A pair of scientists has produced a research paper in less than an hour with the help of ChatGPT — a tool driven by artificial intelligence (AI) that can understand and generate human-like text. The article was fluent, insightful and presented in the expected structure for a scientific paper, but researchers say that there are many hurdles to overcome before the tool can be truly helpful.
The goal was to explore ChatGPT’s capabilities as a research ‘co-pilot’ and spark debate about its advantages and pitfalls, says Roy Kishony, a biologist and data scientist at the Technion — Israel Institute of Technology in Haifa. “We need a discussion on how we can get the benefits with less of the downsides,” he says.
Kishony and his student Tal Ifargan, a data scientist also based at Technion, downloaded a publicly available data set from the US Centers for Disease Control and Prevention’s Behavioral Risk Factor Surveillance System, a database of health-related telephone surveys. The data set includes information collected from more than 250,000 people about their diabetes status, fruit and vegetable consumption, and physical activity.
The building blocks of a paper
The researchers asked ChatGPT to write code they could use to uncover patterns in the data that they could analyse further. On its first attempt, the chatbot generated code that was riddled with errors and didn’t work. But when the scientists relayed the error messages and asked it to correct the mistakes, it eventually produced code that could be used to explore the data set.
With a more-structured data set in hand, Kishony and Ifargan then asked ChatGPT to help them to develop a study goal. The tool suggested they explore how physical activity and diet affect diabetes risk. Once it generated more code, ChatGPT delivered the results: eating more fruit and vegetables and exercising is linked to a lower risk of diabetes. ChatGPT was then prompted to summarize the key findings in a table and write the whole results section. Step by step, they asked ChatGPT to write the abstract, introduction, methods and discussion sections of a manuscript. Finally, they asked ChatGPT to refine the text. “We composed [the paper] from the output of many prompts,” says Kishony. “Every step is building on the products of the previous steps.”

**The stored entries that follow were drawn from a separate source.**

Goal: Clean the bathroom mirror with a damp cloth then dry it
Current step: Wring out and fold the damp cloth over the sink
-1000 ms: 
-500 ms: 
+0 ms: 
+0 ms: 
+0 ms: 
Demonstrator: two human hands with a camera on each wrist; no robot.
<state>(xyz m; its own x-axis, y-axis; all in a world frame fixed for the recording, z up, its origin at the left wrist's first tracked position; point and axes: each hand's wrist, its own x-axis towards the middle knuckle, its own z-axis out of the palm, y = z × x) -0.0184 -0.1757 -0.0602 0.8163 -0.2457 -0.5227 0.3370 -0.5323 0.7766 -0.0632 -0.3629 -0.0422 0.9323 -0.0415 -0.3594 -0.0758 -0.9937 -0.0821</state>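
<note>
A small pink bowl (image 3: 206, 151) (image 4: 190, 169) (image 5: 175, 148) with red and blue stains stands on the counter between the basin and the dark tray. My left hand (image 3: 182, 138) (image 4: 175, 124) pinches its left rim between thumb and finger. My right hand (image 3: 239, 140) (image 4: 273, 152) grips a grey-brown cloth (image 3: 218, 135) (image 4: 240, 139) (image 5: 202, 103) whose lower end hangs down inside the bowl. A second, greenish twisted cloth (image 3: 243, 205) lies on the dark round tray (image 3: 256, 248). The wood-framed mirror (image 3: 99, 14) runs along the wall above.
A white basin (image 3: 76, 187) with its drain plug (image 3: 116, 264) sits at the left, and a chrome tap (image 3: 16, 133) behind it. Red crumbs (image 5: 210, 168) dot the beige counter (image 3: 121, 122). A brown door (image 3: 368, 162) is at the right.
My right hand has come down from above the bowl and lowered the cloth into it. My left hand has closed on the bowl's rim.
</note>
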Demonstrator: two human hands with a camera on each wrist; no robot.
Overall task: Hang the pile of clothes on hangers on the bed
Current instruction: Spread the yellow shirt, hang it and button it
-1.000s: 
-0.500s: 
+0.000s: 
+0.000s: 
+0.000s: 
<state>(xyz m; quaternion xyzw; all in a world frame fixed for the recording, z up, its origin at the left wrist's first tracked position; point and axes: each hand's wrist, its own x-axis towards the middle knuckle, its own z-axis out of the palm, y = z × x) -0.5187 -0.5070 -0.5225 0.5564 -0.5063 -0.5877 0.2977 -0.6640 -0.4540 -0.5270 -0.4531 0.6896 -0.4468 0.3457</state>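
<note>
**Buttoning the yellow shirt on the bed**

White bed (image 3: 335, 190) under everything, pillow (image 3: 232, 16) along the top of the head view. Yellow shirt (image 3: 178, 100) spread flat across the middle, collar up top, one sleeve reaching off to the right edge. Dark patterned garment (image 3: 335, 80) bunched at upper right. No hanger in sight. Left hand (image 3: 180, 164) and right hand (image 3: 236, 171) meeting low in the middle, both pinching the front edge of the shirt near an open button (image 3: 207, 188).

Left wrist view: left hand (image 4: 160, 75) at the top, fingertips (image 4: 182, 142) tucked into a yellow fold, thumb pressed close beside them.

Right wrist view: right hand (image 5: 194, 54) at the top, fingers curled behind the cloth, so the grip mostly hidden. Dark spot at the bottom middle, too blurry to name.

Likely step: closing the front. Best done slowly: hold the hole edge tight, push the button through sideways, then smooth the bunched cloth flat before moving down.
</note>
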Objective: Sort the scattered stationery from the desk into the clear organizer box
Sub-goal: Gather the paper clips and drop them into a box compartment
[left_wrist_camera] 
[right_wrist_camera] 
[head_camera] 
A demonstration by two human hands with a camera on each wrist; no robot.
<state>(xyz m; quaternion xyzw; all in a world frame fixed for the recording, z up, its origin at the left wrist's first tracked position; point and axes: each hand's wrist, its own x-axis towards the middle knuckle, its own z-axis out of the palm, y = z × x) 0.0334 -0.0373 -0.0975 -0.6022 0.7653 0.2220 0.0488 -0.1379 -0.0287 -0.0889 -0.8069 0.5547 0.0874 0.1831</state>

Although ChatGPT generated a clearly written manuscript with solid data analysis, the paper was far from perfect, says Kishony. One problem the researchers encountered was ChatGPT’s tendency to fill in gaps by making things up, a phenomenon known as hallucination. In this case, it generated fake citations and inaccurate information. For instance, the paper states that the study “addresses a gap in the literature” — a phrase that is common in papers but inaccurate in this case, says Tom Hope, a computer scientist at the Hebrew University of Jerusalem. The finding is “not something that’s going to surprise any medical experts”, he says. “It’s not close to being novel.”
Benefits and concerns
Kishony also worries that such tools could make it easier for researchers to engage in dishonest practices such as P-hacking, for which scientists test several hypotheses on a data set, but only report those that produce a significant result.
Another concern is that the ease of producing papers with generative AI tools could result in journals being flooded with low-quality papers, he adds. He says his data-to-paper approach, with human oversight central to every step, could be one way to ensure researchers can easily understand, check and replicate the methods and findings.
Vitomir Kovanović, who develops AI technologies for education at the University of South Australia in Adelaide, says that there needs to be greater visibility of AI tools in research papers. Otherwise, it will be difficult to assess whether a study’s findings are correct, he says. “We will likely need to do more in the future if producing fake papers will be so easy.”
Generative AI tools have the potential to accelerate the research process by carrying out straightforward but time-consuming tasks — such as writing summaries and producing code — says Shantanu Singh, a computational biologist at the Broad Institute of MIT and Harvard in Cambridge, Massachusetts. They might be used for generating papers from data sets or for developing hypotheses, he says. But because hallucinations and biases are difficult for researchers to detect, Singh says, “I don’t think writing entire papers — at least in the foreseeable future — is going to be a particularly good use.”